Der Radschnellweg Ruhr hat seit seiner Eröffnung bundesweite Ausstrahlung als innovatives Verkehrsprojekt für Deutschland. Der RS 1 macht den gesunden und ökologischen Umstieg auf das Rad auch im Alltagsradverkehr attraktiv. Radschnellwege werden in Ballungsgebieten künftig wichtiger Bestandteil einer zeitgemäßen Verkehrsinfrastruktur sein.
Der bahnpolitische Sprecher der GRÜNEN Bundestagsfraktion Matthias Gastel hat sich gestern auf Einladung der Essener GRÜNEN von der Innovationskraft des ersten Radschnellwegs in Deutschland zwischen Essen und Mülheim/Ruhr persönlich ein Bild gemacht.

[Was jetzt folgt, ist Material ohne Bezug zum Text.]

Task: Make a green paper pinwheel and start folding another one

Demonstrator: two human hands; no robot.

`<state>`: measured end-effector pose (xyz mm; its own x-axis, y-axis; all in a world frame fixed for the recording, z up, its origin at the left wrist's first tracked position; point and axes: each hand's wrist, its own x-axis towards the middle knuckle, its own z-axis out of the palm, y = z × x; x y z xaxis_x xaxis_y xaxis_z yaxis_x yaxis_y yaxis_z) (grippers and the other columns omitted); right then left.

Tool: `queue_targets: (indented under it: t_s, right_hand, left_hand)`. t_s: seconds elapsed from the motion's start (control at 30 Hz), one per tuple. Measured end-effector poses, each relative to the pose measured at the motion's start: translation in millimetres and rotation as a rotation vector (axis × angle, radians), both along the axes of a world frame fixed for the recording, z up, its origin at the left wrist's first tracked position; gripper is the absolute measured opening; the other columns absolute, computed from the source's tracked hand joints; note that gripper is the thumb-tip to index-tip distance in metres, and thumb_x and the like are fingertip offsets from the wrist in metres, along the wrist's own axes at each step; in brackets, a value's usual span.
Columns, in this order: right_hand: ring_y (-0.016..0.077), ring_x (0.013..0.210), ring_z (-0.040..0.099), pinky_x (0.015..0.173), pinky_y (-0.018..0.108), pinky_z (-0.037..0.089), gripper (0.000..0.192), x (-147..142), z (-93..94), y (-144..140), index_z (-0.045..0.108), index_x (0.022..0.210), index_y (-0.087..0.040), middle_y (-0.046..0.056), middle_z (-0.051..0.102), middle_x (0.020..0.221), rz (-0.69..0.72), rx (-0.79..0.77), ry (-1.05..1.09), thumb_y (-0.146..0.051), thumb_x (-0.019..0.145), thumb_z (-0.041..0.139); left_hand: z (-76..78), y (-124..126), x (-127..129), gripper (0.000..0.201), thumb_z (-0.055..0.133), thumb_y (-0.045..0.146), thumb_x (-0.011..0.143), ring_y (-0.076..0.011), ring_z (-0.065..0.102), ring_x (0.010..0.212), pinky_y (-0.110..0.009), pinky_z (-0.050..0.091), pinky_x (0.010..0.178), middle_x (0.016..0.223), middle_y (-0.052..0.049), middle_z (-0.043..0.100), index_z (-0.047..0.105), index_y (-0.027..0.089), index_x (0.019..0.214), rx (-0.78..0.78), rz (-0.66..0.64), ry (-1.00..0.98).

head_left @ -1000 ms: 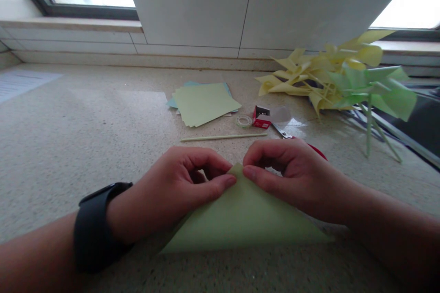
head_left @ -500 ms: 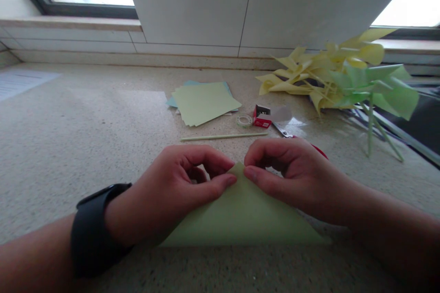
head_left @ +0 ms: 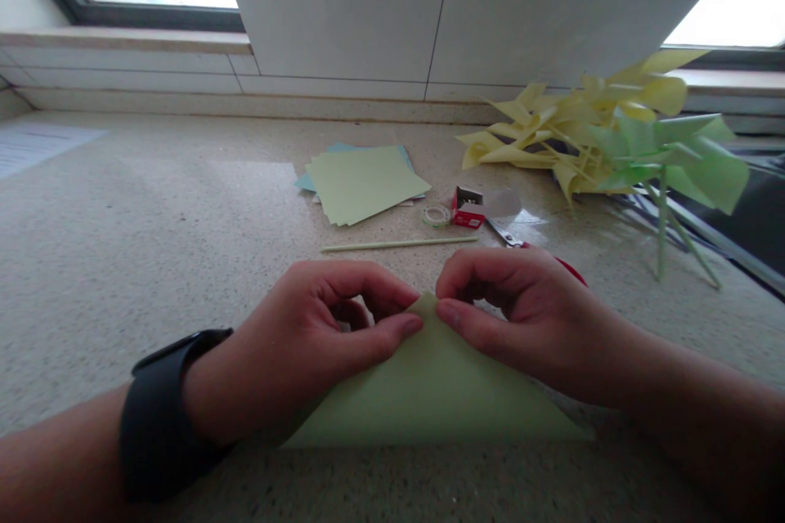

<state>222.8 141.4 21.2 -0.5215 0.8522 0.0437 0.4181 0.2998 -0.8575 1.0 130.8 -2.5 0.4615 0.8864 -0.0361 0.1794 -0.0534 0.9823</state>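
paper, one pale green sheet folded into a flat triangle, lies on the speckled beige stone surface, with its top corner between the fingers of both hands. the left hand and the right hand have narrow fingers, each thumb and forefinger closed on that corner from its own side; the fingertips nearly touch there.

i think the two layers could slide apart if one hand presses before the corners meet exactly, and then the crease would come out crooked.

beyond the fingers lie a thin pale green stick, a small roll of clear tape and a small red open box; i cannot tell what is in the box. further beyond are a stack of pale green and blue paper squares and, to the right, a heap of yellow and green paper pinwheels.
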Motion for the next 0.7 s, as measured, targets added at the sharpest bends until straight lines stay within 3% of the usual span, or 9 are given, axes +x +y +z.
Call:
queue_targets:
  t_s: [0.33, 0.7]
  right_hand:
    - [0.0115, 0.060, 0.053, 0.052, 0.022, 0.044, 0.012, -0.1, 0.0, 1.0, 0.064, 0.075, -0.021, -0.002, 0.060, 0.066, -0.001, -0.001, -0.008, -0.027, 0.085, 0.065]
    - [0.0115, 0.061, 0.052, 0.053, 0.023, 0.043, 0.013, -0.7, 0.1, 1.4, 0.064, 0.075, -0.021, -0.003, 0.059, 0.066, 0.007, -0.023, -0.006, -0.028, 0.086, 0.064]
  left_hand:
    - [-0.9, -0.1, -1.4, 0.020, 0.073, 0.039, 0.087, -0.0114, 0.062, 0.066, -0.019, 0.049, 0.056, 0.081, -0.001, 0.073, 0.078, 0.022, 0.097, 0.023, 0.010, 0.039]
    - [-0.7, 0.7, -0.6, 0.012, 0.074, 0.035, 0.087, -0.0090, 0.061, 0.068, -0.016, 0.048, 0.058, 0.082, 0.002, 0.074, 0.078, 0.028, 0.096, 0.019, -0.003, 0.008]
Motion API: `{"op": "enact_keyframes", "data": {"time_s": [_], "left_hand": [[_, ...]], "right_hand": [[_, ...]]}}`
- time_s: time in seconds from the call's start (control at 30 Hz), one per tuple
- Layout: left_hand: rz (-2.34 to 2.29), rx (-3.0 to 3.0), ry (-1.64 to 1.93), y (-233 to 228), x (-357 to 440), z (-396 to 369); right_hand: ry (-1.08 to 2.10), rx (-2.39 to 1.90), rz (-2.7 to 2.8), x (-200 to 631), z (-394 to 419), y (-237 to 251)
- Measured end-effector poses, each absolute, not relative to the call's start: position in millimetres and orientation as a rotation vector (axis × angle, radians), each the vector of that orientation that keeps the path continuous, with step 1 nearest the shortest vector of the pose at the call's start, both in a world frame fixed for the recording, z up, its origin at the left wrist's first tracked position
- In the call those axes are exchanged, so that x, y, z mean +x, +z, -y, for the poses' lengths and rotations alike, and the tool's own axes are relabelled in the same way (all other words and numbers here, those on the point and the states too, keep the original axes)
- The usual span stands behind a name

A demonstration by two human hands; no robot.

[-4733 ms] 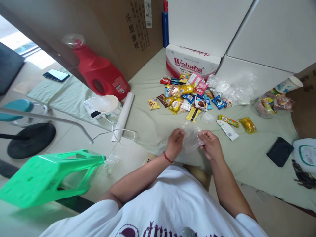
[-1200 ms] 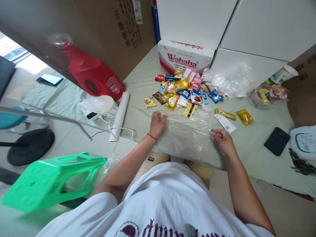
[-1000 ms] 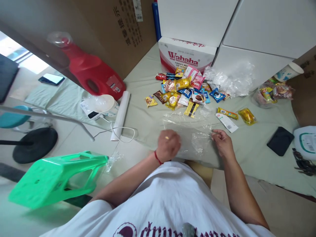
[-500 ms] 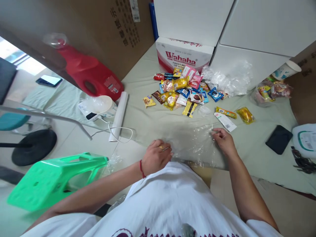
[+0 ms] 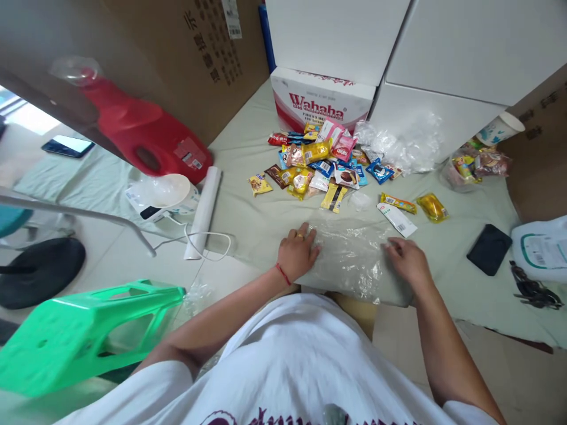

RS 1:  Verbindung ohne Stopps und Wartezeiten

RS1 BefahrungBegleitet wurde er von RVR-Planungsdezernent Martin Tönnes, GRÜNEN Kommunalpolitikern aus Essen und Mülheim sowie dem Essener ADFC-Vorsitzenden Jörg Brinkmann. Mathias Gastel zeigte sich begeistert von der Qualität der schnellen Verbindung, die ohne Stopps und Wartezeiten auf dem RS 1 möglich sind. Er hob die besondere Verantwortung des Bundes bei der Finanzierung von Radschnellwegen heraus. Gestützt wird dies auch durch eine aktuelle Studie von Prof. Stefan Klinski im Auftrag der Bundestagsfraktion der GRÜNEN, die Gastel mitgebracht hatte. Dazu erklärte Gastel: „Die Studie belegt, dass der Bund im Rahmen seiner verfassungsrechtlichen Möglichkeiten eine Finanzierung von Radschnellwegen übernehmen kann. Immerhin wird dies im Vorwort des neuen Bundesverkehrswegeplans auch abstrakt anerkannt. Bislang fehlt aber noch eine konkrete Zusage für Projektfinanzierungen durch die Bundesregierung.“

Detailplanung bereits in 10 Kommunen

Martin Tönnes als Planungsdezernent des Regionalverbandes Ruhr erläuterte, dass in allen zehn beteiligten Kommunen mit Hochdruck die Detailplanung zur Ausführung der weiteren Abschnitte des Radschellweges Ruhr in Arbeit ist. Insbesondere beim Weiterbau vom Universitätsviertel in Richtung Gelsenkirchen sind mit Blick auf das noch in Betrieb befindliche Anschlussgleis der Firma Goldschmidt und bei der städtebaulichen Integration und Anbindung des Eltingviertels noch Lösungen erforderlich. Er zeigte sich aber optimistisch, dass der Bau der kompletten 101 Kilometer langen Strecke zwischen Duisburg und Hamm richtig Fahrt aufnehmen wird und zum 100 Jährigen Geburtstag des RVR im Jahr 2020 fertig werden könnte.